Versteigerung
Guthaben des Yukos-Konzerns kommt unter den Hammer

Eine Tochterfirma des russischen Staatsunternehmens Rosneft hat die Anteile des zerschlagenen Erdölkonzerns Yukos an Rosneft erworben. Die 9,44 Prozent, die am Dienstag in Moskau versteigert wurden, bleiben damit im Hause Rosneft und stärken den staatlichen Einfluss auf das russische Erdölgeschäft.

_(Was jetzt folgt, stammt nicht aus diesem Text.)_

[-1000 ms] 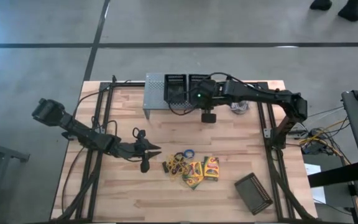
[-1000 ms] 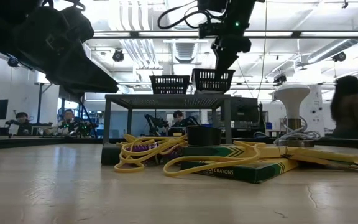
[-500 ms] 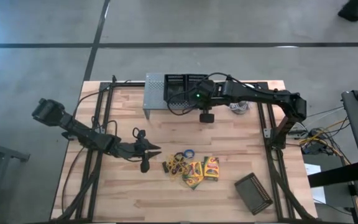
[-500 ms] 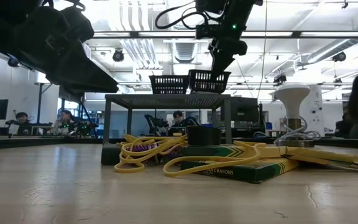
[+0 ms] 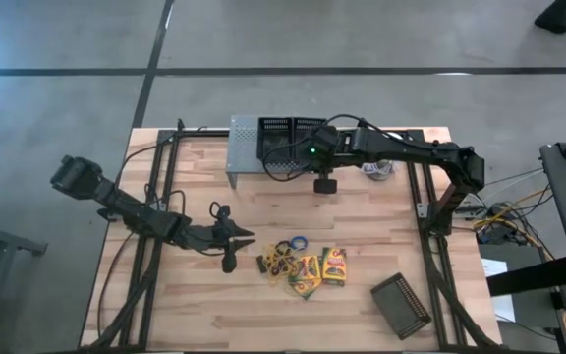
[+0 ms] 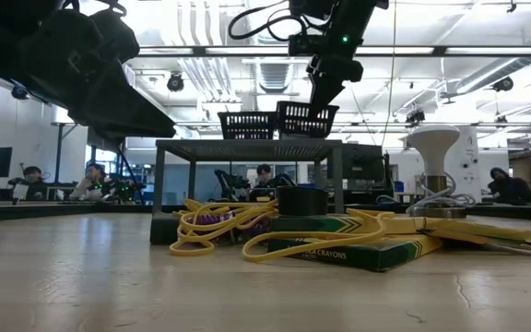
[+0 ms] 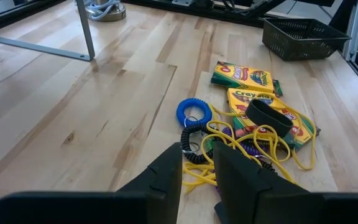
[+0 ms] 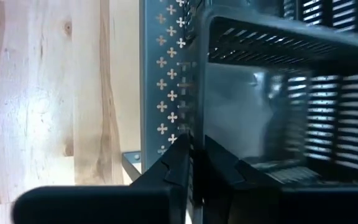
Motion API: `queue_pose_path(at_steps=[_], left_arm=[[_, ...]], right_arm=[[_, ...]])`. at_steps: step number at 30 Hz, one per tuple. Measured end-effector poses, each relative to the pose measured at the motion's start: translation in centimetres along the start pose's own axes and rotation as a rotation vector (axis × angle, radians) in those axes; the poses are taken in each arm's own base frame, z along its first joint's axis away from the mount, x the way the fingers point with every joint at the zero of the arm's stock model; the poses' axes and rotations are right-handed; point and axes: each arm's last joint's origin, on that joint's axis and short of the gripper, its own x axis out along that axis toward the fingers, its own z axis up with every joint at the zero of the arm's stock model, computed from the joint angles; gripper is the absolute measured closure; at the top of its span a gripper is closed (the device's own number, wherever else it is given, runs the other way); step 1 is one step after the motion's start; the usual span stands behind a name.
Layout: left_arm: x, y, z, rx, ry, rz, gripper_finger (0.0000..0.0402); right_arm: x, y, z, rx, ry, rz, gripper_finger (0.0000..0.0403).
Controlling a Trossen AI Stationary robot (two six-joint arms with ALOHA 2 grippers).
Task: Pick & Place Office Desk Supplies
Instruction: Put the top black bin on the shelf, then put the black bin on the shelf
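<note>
Crayon boxes (image 5: 320, 267) lie near left pincer (image 5: 250, 235).

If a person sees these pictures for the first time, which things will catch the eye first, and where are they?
The eye falls first on the bright heap of yellow-and-green crayon boxes tangled with yellow rubber bands and a blue coiled loop, near the table's front middle. Next comes the right pincer, which grips the rim of a black mesh basket on the grey perforated metal stand at the table's far edge. The left pincer hovers beside the heap.
</note>
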Motion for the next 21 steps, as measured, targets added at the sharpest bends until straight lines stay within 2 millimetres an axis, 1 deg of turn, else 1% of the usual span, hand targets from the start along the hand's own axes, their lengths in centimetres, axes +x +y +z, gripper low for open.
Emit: queue_pose_path(at_steps=[9,12,14,17,19,21], left_arm=[[0.0,0.0,0.0,0.0,0.0,0.0,0.0303],[0.0,0.0,0.0,0.0,0.0,0.0,0.0303],[0.0,0.0,0.0,0.0,0.0,0.0,0.0303],[0.0,0.0,0.0,0.0,0.0,0.0,0.0303],[0.0,0.0,0.0,0.0,0.0,0.0,0.0303],[0.0,0.0,0.0,0.0,0.0,0.0,0.0303]], right_arm=[[0.0,-0.2,0.6,-0.003,-0.066,-0.025,0.0285],[-0.6,-0.2,1.0,-0.011,-0.085,-0.029,0.0267],[-1.4,-0.1,1.1,0.005,-0.089,-0.024,0.026],[-3.1,0.9,1.1,0.052,-0.106,-0.006,0.0258],[-4.6,2.3,1.0,0.056,-0.119,0.016,0.0262],[-6.1,4.2,0.5,0.041,-0.127,0.051,0.027]])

Bald schon sollen weitere Yukos-Guthaben versteigert werden.

HB MOSKAU. Bei der Versteigerung war der schärfste Konkurrent des erfolgreichen Bieters Raswitije ein internationales Konsortium unter Beteiligung der britischen BP. Rosneft ist inzwischen die Nummer drei unter den russischen Erdölproduzenten.

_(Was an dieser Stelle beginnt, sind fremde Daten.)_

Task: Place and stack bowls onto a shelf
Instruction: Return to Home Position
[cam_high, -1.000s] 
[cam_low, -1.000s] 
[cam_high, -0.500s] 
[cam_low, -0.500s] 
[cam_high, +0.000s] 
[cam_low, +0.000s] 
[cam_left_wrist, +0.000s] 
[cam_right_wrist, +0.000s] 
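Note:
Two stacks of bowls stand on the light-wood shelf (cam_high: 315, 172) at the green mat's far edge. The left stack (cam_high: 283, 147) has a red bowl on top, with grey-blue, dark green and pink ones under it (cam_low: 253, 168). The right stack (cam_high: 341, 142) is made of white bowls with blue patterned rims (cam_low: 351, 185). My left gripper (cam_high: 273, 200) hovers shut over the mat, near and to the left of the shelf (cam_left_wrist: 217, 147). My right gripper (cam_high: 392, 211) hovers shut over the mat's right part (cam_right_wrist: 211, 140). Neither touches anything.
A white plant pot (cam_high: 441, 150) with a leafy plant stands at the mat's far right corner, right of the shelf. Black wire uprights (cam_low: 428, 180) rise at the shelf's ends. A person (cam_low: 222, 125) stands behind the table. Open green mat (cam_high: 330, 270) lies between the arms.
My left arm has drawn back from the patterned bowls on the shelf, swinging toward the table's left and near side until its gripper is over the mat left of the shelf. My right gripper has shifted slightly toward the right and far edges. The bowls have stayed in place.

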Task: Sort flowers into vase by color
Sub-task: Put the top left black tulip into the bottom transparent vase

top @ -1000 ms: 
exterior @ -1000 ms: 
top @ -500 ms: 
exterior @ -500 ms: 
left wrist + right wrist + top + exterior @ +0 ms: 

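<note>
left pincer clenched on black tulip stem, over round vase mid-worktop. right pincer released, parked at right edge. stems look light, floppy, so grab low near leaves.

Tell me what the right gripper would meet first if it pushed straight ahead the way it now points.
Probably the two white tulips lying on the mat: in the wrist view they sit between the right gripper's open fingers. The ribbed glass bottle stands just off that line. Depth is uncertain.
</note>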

Weitere Yukos-Guthaben sollen am 4. April versteigert werden. Es wird erwartet, dass das Staatsunternehmen Gazprom hier das Rennen machen wird. Gazprom ist bereits der größte Gasproduzent der Welt und ist den letzten Jahren verstärkt auch ins Ölgeschäft eingestiegen.

Der Yukos-Konzern wurde im vergangenen Jahr offiziell für bankrott erklärt. Sein Gründer Michail Chodorkowski wurde bereits 2004 wegen Betrugs und Steuerhinterziehung zu acht Jahren Haft verurteilt. Kritiker sprachen von einem politisch motivierten Prozess, da Chodorkowski die Parteien der Opposition gegen Präsident Wladimir Putin finanziell unterstützte.